Trata-se do Transistor de Efeito de Campo com Porta Isolada, também conhecido, abreviadamente, por MOS-FET do inglês Metal Oxide Semicobductor Field Effect Transístor. Como sabemos, os transístores de efeito de campo se caracterizam pelo fato de que a corrente é controlada por meio de um campo eletrostático. Um transístor de efeito de campo é constituído, basicamente, por um bloco de material semicondutor, o canal, em cujos extremos encontramos dois eléctrodos, o Supridouro, que faz o mesmo papel do emissor de um transístor bipolar, e o Dreno, que desempenha as funções do colector. Teoricamente, a corrente deve circular considerando o sentido convencional, do supridouro para o dreno e essa corrente recebe o nome de corrente de Dreno, sendo representada pelas letras ID.
Entre supridouro e dreno encontra-se o eléctrodo de controle, o Gate ou Porta. A corrente do dreno é controlada pela tensão de gate, ou melhor, pela tensão gate e supridouro (VGS ou EGS).
Do acima exposto, segue-se que qualquer variação da tensão de gate corresponderá a uma variação da corrente de supridouro, de modo que a razão ID/VGS nos dá a Transcondutância do transístor, representada por YHS. A transcondutância é medida em mho, ou, mais correctamente em Simens, sendo que alguns fabricantes de transístores preferem informar a transcondutância em miliamperes por volt.
Um transístor de efeito de campo é constituído por uma junção PN, da qual uma região vem a ser o canal e a outra o Substrato. Se o canal for N, o substrato será P e vice-versa, sendo que essa junção deve ser polarizada inversamente, de modo que o substrato é conectado internamente ao supridouro ou pode ser dotado de um terminal próprio para a conexão à massa.
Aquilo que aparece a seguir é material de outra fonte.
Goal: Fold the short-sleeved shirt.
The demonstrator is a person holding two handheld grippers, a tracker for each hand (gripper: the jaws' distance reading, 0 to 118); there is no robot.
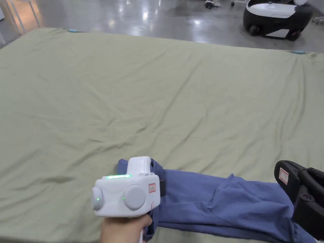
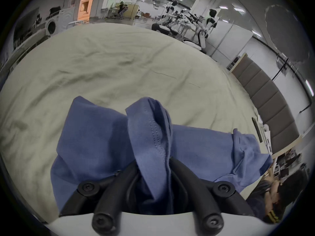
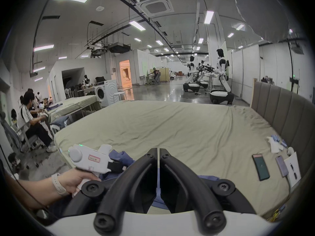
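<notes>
At 6 o'clock, near bed edge: shirt (image 1: 221, 205), blue, bunched in a long rumpled band on the green sheet (image 1: 158, 95).
Left gripper (image 2: 154, 164): jaws closed on a hemmed fold of the shirt, cloth standing up between them.
Right gripper (image 3: 158, 154): jaws together, nothing visibly between them; shirt lies below.
Step judged: spreading flat before folding.
Handling advice: right gripper takes the opposite hem at 3 o'clock; draw apart evenly, low over the sheet.
Risk: single-layer pinch slipping.

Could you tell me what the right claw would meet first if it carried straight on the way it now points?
Probably the olive bed sheet: the right claw, shut, points across open sheet with nothing standing ahead. Depth is unclear.
</notes>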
Os terminais de dreno e de supridouro são fixados a um canal na forma usual de fabricação de semicondutores; a porta é constituída por uma lâmina metálica isolada do canal por meio de uma película de óxido metálico, originando disto o nome de MOS-FET.
Os transístores MOS também são conhecidos como IG-FET – “Insulated Gate”, que quer dizer transístor de efeito de campo de porta isolada.
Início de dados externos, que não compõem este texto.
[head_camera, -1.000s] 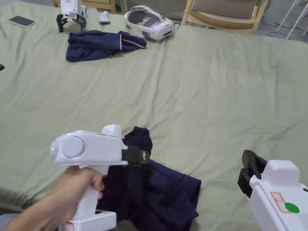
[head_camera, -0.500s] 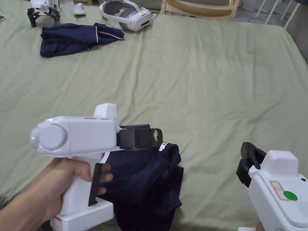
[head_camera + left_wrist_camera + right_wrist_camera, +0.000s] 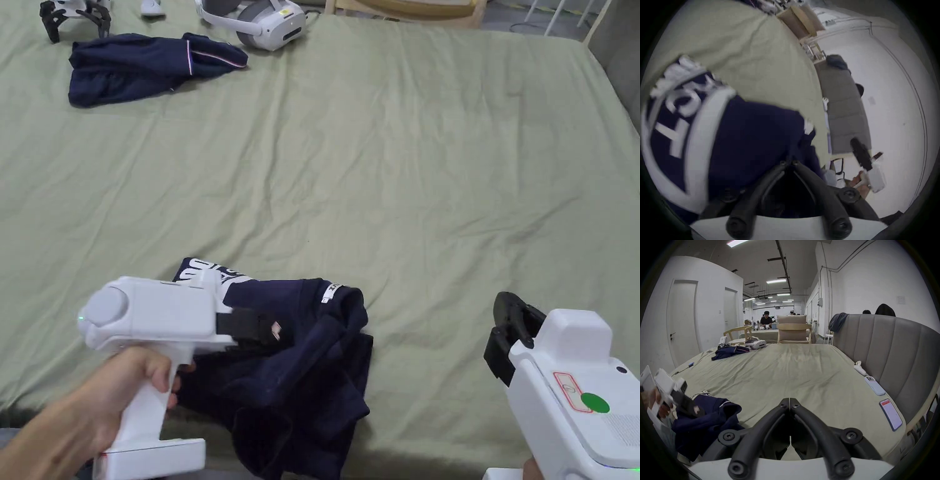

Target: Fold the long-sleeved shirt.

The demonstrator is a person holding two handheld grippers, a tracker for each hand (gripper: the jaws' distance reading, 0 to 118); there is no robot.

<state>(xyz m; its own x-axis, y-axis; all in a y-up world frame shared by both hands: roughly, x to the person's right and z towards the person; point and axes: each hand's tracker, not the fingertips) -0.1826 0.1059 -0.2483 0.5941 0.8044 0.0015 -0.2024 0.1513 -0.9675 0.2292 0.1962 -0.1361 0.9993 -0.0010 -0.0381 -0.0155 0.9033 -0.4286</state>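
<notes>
While bunched — no clear long axis — shirt [image 3: 300,356] sits pinched by left hand-held gripper [image 3: 265,326].

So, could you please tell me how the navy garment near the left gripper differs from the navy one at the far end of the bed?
The near navy shirt carries large white lettering; the far navy garment shows a thin pale stripe. The near one lies bunched at the bed's front edge under the left gripper; the far one lies beside a headset. Both are crumpled, unfolded.

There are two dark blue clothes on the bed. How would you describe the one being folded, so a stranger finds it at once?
On the green bed sheet, look at the near edge, beside the left gripper. The crumpled navy shirt there has big white lettering, while the other navy garment lies far off by the white headset.
</notes>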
O fato da porta ser isolada do canal confere ao transístor de efeito de campo uma impedância de entrada praticamente infinita, definida unicamente pelos elementos de polarização, além da completa ausência de correntes de fuga entre o canal e o gate que podem, eventualmente, se tornarem notáveis nos transístores de efeito de campo de junção J-FET.
 


Figura 16

XII – Célula fotoelétrica
A célula fotoelétrica consiste, substancialmente, de um tubo de vidro, no interior do qual é feito o vácuo ou introduzido gás a baixa pressão, e colocada uma superfície, geralmente de forma semicilíndrica, recoberta com uma substância fotoemissora, e de um fio disposto no eixo do cilindro, cuja finalidade é recolher os elétrons  emitidos.
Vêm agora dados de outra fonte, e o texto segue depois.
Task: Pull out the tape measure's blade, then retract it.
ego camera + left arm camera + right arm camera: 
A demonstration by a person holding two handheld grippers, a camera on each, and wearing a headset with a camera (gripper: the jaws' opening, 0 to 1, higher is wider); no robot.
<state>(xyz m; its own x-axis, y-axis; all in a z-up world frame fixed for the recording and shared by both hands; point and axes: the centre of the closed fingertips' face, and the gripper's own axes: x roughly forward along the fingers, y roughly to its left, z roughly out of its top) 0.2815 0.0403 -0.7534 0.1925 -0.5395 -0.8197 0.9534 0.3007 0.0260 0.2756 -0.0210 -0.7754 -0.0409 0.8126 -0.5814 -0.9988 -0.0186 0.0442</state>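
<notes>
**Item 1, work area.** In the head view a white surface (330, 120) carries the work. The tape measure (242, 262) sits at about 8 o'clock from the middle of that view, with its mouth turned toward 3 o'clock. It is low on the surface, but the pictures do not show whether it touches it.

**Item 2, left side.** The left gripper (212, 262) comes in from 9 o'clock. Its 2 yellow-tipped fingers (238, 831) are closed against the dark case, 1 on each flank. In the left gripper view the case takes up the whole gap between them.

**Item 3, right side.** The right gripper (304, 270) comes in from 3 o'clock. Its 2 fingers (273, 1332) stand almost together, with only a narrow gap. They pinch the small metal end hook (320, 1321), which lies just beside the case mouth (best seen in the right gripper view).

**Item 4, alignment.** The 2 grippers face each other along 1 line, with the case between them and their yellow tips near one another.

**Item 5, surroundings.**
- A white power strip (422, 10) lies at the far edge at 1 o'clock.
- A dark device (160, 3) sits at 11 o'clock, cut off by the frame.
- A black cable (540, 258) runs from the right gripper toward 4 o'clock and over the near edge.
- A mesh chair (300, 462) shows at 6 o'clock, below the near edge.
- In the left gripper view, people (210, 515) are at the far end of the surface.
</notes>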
A superfície fotoemissora é chamada de cátodo e o fio é chamado de ânodo. Na figura 17, representamos uma célula fotoelétrica em seu aspecto simbólico.
 

Figura 17

Intercalado entre cátodo e ânodo, no circuito externo, um sensível instrumento indicador de corrente, verifica-se que no escuro o instrumento não indica nada, mas, à medida que se vai aumentando a intensidade luminosa, a corrente também aumenta. Isto significa que a emissão catódica depende do fluxo luminoso.